#### WORK TASK
Your copy should match the records below exactly, except for the pictures.

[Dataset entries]
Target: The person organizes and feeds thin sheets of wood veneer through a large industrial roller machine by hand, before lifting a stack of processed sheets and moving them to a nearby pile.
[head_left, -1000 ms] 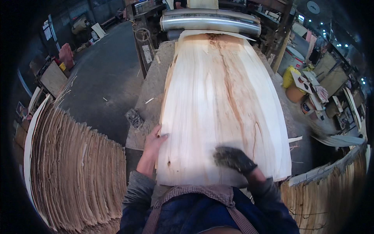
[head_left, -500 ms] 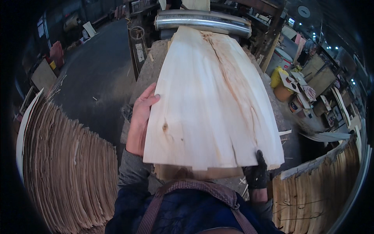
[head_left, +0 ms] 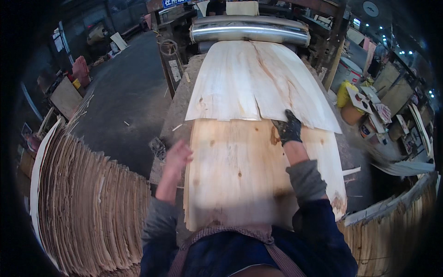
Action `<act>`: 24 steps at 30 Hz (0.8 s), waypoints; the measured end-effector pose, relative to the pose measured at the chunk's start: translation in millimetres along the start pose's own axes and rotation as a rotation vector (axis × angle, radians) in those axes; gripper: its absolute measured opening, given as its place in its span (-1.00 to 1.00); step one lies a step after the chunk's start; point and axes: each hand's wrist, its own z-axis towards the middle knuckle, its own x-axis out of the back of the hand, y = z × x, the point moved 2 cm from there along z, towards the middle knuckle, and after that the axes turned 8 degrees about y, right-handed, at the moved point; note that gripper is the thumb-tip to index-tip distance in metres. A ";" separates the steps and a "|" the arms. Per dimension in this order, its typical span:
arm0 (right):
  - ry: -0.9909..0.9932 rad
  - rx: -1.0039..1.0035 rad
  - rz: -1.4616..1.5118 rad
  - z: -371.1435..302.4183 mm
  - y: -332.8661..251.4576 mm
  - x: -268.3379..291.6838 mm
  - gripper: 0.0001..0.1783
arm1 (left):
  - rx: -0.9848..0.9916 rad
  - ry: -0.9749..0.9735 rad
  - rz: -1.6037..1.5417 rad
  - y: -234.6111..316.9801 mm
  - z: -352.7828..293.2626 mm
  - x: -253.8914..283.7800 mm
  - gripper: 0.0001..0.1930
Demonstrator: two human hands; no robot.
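Observation:
A pale wood veneer sheet [head_left: 230, 83] with a brown streak and a split lies with its far end at a shiny metal roller [head_left: 249, 33]. My right hand [head_left: 290, 129], in a dark glove, grips its near edge, fingertips on top of the sheet. Beneath it lies a stack of yellowish veneer sheets [head_left: 237, 171] with small knots, reaching toward my body. My bare left hand [head_left: 177, 159] hangs beside the stack's left edge, away from the upper sheet. Motion smears its fingers, so their pose is unclear.
Brown veneer sheets stand upright in a thick bundle [head_left: 97, 207] at my left. Another upright bundle [head_left: 392, 231] is at my right. A handwheel [head_left: 168, 47] sits on the machine frame left of the roller. Buckets and a yellow bag [head_left: 344, 93] stand farther right.
The upper veneer sheet has moved forward toward the roller, uncovering the stack below. My right hand has gone forward with it. My left hand has come off the sheet's left edge.

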 end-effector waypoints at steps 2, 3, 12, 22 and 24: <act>0.086 0.017 -0.209 47.7 32.2 -10.8 -0.66 | -0.476 -0.026 0.536 -45.5 -4.4 16.1 -0.43; 0.149 0.010 -0.336 77.3 33.1 -7.9 -0.71 | -0.453 -0.043 0.616 -55.4 -12.6 9.2 -0.41; -0.172 -0.398 -0.238 84.0 44.4 -68.1 -0.63 | 0.027 -0.007 0.433 -83.1 -18.2 4.1 -0.52; -0.418 -0.880 -0.430 -245.9 -28.2 71.5 -0.54 | -0.072 -0.196 -0.199 -33.8 -32.9 19.4 -0.52; -0.321 -0.977 -0.373 -300.1 -51.1 78.4 -0.55 | -0.011 -0.296 -0.320 -18.4 -34.5 20.9 -0.48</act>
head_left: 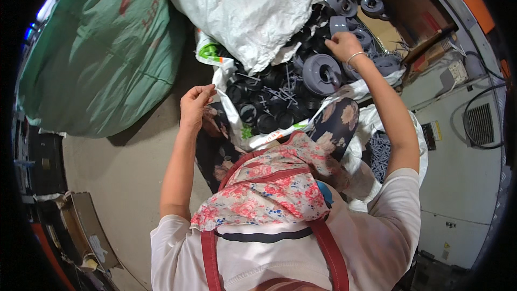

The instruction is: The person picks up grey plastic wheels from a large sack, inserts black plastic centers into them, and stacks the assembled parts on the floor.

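My left hand [196, 105] is closed in a pinch beside the left rim of an open white sack [230, 109]. What its fingertips hold, if anything, is too small to tell. My right hand [346, 48] reaches over the far right of the same sack, thumb and fingers pressed together; whatever lies between them is hidden. In the sack are several black round plastic caps [266, 123] and thin grey plastic sticks [280, 94]. A large grey round plastic part with a hollow centre [318, 75] rests on top, just below my right hand.
More grey ring-shaped parts [371, 5] lie in a box at the far right. A white woven sack [242, 11] covers the far side, and a bulging green sack [102, 54] stands left. Grey sticks [379, 153] fill a bag by my right elbow. A pale metal cabinet [458, 178] stands right.
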`<move>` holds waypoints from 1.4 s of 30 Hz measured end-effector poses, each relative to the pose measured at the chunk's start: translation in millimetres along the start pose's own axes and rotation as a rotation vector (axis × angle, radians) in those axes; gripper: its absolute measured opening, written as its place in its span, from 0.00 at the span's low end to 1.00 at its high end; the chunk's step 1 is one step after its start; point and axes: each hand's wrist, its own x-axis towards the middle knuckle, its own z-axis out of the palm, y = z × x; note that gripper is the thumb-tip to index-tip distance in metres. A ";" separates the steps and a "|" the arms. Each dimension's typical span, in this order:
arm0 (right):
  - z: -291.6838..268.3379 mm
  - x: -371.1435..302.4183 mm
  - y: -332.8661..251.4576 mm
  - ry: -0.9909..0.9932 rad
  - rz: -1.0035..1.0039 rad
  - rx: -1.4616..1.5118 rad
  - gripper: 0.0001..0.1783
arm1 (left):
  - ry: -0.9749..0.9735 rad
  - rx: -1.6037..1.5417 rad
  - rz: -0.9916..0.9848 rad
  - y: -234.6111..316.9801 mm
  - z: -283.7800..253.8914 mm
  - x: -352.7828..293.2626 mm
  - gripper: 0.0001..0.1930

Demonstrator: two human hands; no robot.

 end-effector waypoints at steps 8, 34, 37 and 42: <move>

#### EXERCISE RESULT
Target: The person organizes and feeds thin sheets of wood veneer through a large industrial roller machine by hand, before lifting a stack of processed sheets and moving them to a nearby pile.
[head_left, -1000 ms] 
[head_left, -500 ms] 
[head_left, +0 ms] 
Action `<act>`: 24 steps at 30 Hz (0.8 s), waypoints; the measured end-effector pose, relative to the pose measured at the chunk's start: translation in millimetres along the start pose's own axes and rotation as a rotation vector (axis × angle, radians) in those axes; gripper: its absolute measured opening, given as its place in its span (-1.00 to 1.00); step one lies a step after the chunk's start; point and axes: each hand's wrist, its own z-axis towards the middle knuckle, its own x-axis out of the back of the hand, y = z × x, the point moved 2 cm from there along z, towards the middle knuckle, and after that the axes turned 8 degrees about y, right-handed, at the moved point; note that gripper is the thumb-tip to index-tip distance in metres. A ";" separates the steps and a "|" the arms. Per dimension in this order, its typical span:
arm0 (right):
  - ry: -0.9909..0.9932 rad
  - rx: -1.0039..1.0035 rad
  - rz: -1.4616..1.5118 rad
  - z: -371.1435..302.4183 mm
  - y: -332.8661..251.4576 mm
  - x: -268.3379..291.6838 mm
  - gripper: 0.0001..0.1783
arm1 (left):
  - rx: -0.9848..0.9916 rad
  - ry: -0.9749..0.9735 rad
  - rz: -1.6037..1.5417 rad
  - y: -234.6111..316.9801 mm
  - z: -352.7828..293.2626 mm
  - x: -253.8914..283.7800 mm
  - gripper: 0.0001..0.1930
Demonstrator: two human hands; no robot.
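Observation:
A pale wood veneer sheet [head_left: 230, 83] with a brown streak and a split lies with its far end at a shiny metal roller [head_left: 249, 33]. My right hand [head_left: 290, 129], in a dark glove, grips its near edge, fingertips on top of the sheet. Beneath it lies a stack of yellowish veneer sheets [head_left: 237, 171] with small knots, reaching toward my body. My bare left hand [head_left: 177, 159] hangs beside the stack's left edge, away from the upper sheet. Motion smears its fingers, so their pose is unclear.
Brown veneer sheets stand upright in a thick bundle [head_left: 97, 207] at my left. Another upright bundle [head_left: 392, 231] is at my right. A handwheel [head_left: 168, 47] sits on the machine frame left of the roller. Buckets and a yellow bag [head_left: 344, 93] stand farther right.
The upper veneer sheet has moved forward toward the roller, uncovering the stack below. My right hand has gone forward with it. My left hand has come off the sheet's left edge.
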
 end-effector waypoints at steps 2, 3, 12, 22 and 24: <act>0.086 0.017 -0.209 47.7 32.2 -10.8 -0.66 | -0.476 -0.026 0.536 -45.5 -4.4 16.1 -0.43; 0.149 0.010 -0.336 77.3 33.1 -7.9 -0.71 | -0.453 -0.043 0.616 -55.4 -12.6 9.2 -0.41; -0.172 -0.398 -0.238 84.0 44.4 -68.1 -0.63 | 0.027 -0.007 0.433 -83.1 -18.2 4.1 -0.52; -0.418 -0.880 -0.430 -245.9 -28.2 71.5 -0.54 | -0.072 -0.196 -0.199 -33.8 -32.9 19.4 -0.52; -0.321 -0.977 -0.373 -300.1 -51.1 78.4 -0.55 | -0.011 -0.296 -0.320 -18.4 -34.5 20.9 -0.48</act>
head_left: 

The instruction is: The person picks up grey plastic wheels from a large sack, inserts black plastic centers into them, and stacks the assembled parts on the floor.

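My left hand [196, 105] is closed in a pinch beside the left rim of an open white sack [230, 109]. What its fingertips hold, if anything, is too small to tell. My right hand [346, 48] reaches over the far right of the same sack, thumb and fingers pressed together; whatever lies between them is hidden. In the sack are several black round plastic caps [266, 123] and thin grey plastic sticks [280, 94]. A large grey round plastic part with a hollow centre [318, 75] rests on top, just below my right hand.
More grey ring-shaped parts [371, 5] lie in a box at the far right. A white woven sack [242, 11] covers the far side, and a bulging green sack [102, 54] stands left. Grey sticks [379, 153] fill a bag by my right elbow. A pale metal cabinet [458, 178] stands right.
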`<move>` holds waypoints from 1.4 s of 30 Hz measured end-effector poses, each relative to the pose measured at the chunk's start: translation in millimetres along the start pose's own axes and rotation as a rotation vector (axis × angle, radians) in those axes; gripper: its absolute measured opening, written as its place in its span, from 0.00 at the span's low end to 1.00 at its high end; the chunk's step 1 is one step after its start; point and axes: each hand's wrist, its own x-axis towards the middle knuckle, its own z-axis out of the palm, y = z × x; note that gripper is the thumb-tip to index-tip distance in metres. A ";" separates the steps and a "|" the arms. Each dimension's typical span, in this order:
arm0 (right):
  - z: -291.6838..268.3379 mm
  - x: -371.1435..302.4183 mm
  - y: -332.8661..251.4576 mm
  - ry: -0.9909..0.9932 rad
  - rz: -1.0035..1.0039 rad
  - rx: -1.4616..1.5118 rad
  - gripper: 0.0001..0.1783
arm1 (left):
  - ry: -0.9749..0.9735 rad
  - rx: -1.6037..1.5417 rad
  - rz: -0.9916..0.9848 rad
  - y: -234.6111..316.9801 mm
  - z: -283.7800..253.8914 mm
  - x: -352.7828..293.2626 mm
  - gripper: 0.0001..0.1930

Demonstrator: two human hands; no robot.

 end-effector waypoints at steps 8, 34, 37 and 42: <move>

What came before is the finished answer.